Debieron de pasar unos cinco o seis inviernos, aunque perdí la cuenta. La dureza de la vida militar me mantenía fuerte como el primer día, además de bien alimentado, pues frecuentemente hacíamos incursiones en las huertas situadas a los pies de los montes en disputa, con el fin de aprovisionarnos. Parecía inmune a la enfermedad. Mis propios compañeros se sorprendían al conocer mi edad, que según mis cálculos superaba en uno o dos años la cuarentena, pues ninguno de ellos me aventajaba en resistencia física. Conservaba el pelo y los dientes, excepto un par de ellos, de la mandíbula inferior izquierda, perdidos de una pedrada. Mi cuerpo era pura fibra. No me pesaban las piernas. Era el alma lo que me costaba arrastrar.

Entonces un día cualquiera, debía de ser primavera, nos acercamos a Alcoy en busca de una herrería en la que reparar nuestra cuchillería y demás armamento, muy castigado por los continuos lances a que lo sometíamos. Nada volvió a ser igual.

La ciudad ya tenía alcalde, concejo y hasta justicias. Se había incorporado plenamente a la organización que imponía don Jaime en sus dominios. Cumplida la misión que nos había llevado allí, yo me dirigí a por vino a una taberna que conocía, donde lo que servían no eran caldos comparables a los de Barbastro, aunque tampoco vinagre. Llevaría un par de vasos en el cuerpo, cuando apareció uno de los sargentos del ejército del infante que se había quedado en la villa después de su reconquista, tras recibir un lote de tierra. Se acordaba de mí y me saludó con cordialidad.

—¿Qué es de tu vida, almogávar?

—Nada nuevo, soldado —respondí—. Siempre la misma pelea.

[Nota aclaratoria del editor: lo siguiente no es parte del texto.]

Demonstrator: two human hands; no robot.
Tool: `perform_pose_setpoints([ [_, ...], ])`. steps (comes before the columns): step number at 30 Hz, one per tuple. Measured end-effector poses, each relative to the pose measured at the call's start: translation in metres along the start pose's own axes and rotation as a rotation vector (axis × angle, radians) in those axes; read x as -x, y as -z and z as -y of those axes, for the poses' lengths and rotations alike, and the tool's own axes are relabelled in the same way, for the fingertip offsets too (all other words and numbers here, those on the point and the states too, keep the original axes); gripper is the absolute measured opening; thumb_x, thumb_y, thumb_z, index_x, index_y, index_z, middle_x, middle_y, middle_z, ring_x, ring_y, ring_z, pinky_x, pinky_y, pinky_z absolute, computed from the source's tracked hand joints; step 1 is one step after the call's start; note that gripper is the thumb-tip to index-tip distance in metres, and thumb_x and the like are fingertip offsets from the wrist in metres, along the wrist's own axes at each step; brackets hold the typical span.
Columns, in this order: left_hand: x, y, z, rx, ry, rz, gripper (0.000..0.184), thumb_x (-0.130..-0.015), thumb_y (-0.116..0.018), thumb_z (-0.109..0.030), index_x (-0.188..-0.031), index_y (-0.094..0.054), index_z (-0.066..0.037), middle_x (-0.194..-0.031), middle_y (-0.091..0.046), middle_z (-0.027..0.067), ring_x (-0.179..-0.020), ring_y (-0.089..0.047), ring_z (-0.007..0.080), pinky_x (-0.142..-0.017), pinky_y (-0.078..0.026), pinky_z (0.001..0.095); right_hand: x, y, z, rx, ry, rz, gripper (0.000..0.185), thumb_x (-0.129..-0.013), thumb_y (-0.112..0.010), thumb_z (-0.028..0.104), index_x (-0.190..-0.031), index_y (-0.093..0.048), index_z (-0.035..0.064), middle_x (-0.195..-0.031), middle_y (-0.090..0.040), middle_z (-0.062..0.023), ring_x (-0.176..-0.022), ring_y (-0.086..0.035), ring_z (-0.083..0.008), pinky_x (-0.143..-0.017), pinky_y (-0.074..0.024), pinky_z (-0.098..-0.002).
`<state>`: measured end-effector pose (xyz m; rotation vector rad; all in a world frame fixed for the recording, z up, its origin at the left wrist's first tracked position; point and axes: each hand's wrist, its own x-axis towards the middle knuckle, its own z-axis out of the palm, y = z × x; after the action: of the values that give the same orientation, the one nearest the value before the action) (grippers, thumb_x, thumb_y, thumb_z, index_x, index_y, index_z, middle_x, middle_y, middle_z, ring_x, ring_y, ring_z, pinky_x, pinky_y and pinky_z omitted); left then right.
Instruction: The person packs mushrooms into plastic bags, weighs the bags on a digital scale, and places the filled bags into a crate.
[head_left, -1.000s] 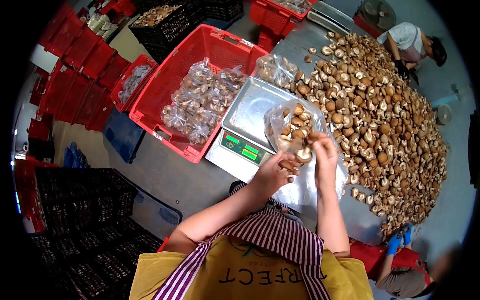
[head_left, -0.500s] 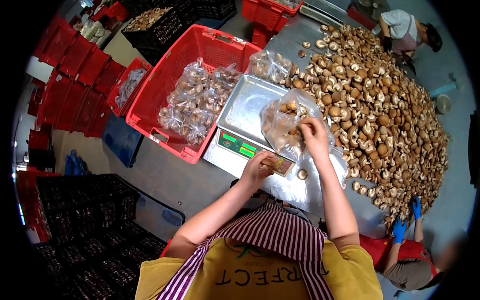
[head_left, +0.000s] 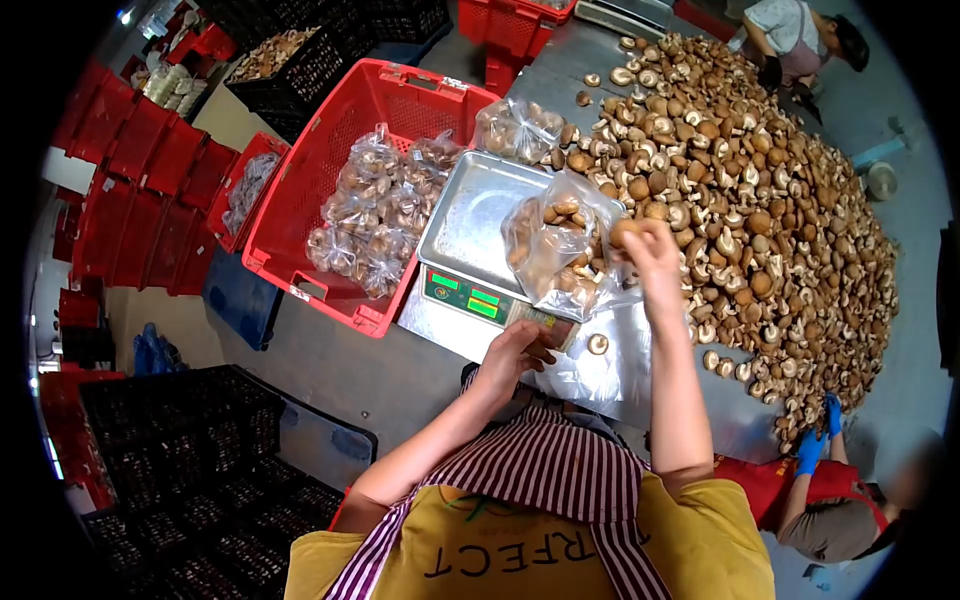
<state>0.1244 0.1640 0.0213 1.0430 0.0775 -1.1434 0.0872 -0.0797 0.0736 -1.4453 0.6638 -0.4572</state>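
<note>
A brown mushroom (head_left: 625, 234) is pinched in the fingers of my right hand (head_left: 655, 262), just right of an open clear plastic bag (head_left: 530, 235). That bag holds several mushrooms and sits on the metal pan (head_left: 462, 222) of a scale. My left hand (head_left: 515, 358) is curled in front of the scale's display panel (head_left: 465, 293). Something brownish shows at its fingertips, too shaded to make out. One loose mushroom (head_left: 598, 344) lies on the table by the scale's front right corner.
A big mushroom heap (head_left: 740, 210) covers the table's right side. A tied bag of mushrooms (head_left: 518, 130) stands behind the scale. Left is a red crate (head_left: 290, 215) with bagged mushrooms; black crates (head_left: 180, 420) stand lower left. Co-workers are at the far right, one with blue gloves (head_left: 810, 450).
My right hand has moved from the bag's mouth toward the heap side and now holds a mushroom. The left hand has come slightly down, nearer my body.
</note>
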Motion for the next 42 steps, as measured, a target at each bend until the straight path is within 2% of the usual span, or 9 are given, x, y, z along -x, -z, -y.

—Deberías seguir mi ejemplo, buscarte una buena mujer y retirarte, hermano. Ya es tu hora.

Debería…

—Ahora que te veo —se le iluminó la cara—, creo recordar que la guarnición del castillo tiene una carta para ti. La trajo un correo de la corte hace tiempo, y allí se quedó. Alguien la habrá guardado, supongo…

No esperé a que me sirvieran el tercero. Di las gracias apresuradamente al improvisado mensajero y salí corriendo cuesta arriba hacia el castillo, temiéndome lo peor. Que alguien se hubiera molestado en mover tantos hilos poderosos para hacerme llegar un mensaje sólo podía significar que mi padre o mi madre habían muerto. Las malas noticias son las únicas que siempre consiguen llegar.